Acclaimed Dutch pianist/composer and recent Edison Classical Award winner Pieter de Graaf has always had a restless soul, a need to seek out the new and the interesting. “I’m never satisfied with things,” he says. “I gravitate towards change.” As a child he’d play The Beatles then jump to Chopin; as a student at the prestigious Conservatory of Rotterdam (Codarts), jazz gave way to playing with orchestras and exploring hiphop. And so 2019’s Fermata, a record where de Graaf really took his time to explore and write, painstakingly building songs up from single notes and triads, was followed by the Vortex EP, a whirlwind of a project that saw him experiment with loops and electronica, and collaborate with revered beat-maker and multi-instrumentalist Binkbeats. The follow up album Equinox was “the next step – not taking an age over things, not creating in a hurricane of work” according to Pieter. It’s a record that subtly incorporates the electronic textures and “edginess” he is so mesmerized by, yet one rooted in his deep love for romantic, emotional piano music. It’s also one that he felt confident enough to tackle on his own. “I’m doing much more by myself now – the producing, the arranging, tweaking my set up. It’s almost all me.”
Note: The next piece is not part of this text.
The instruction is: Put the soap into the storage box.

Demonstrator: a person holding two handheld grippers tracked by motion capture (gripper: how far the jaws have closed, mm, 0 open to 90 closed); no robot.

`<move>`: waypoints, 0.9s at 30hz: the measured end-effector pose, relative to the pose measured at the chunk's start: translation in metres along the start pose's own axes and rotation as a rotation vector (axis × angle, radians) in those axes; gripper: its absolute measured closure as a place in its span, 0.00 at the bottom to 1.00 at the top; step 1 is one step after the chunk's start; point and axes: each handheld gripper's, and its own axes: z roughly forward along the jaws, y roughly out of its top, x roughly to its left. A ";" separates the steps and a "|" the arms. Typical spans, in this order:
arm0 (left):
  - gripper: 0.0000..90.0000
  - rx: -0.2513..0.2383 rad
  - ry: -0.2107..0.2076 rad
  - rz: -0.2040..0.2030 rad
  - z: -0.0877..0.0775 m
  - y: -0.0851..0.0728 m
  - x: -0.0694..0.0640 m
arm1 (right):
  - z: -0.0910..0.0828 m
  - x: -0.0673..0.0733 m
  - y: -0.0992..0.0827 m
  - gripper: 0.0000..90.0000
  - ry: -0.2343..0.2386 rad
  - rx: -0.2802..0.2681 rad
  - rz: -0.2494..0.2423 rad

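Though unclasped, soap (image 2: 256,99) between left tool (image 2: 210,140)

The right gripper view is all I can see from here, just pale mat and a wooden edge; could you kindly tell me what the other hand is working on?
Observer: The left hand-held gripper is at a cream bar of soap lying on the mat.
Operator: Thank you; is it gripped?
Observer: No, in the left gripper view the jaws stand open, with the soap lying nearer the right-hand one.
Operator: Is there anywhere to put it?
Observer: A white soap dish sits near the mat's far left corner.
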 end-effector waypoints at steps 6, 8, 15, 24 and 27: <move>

Such confidence is the result of recent change, in his daily life as much as his approach to music and composition. Frustration and stress are now worked through in his studio and poured into his songs, serving as a source of energy. Setbacks are seen as a positive, a reason to push boundaries. And above all, he overhauled his lifestyle – eating healthily, quitting smoking, doing more sports. “A different mentality to life,” he says. “A different way of inspiring myself.”
All this has given him balance, and opened him up to music’s cathartic power. “Healing,” is how he describes time spent just enjoying his instrument.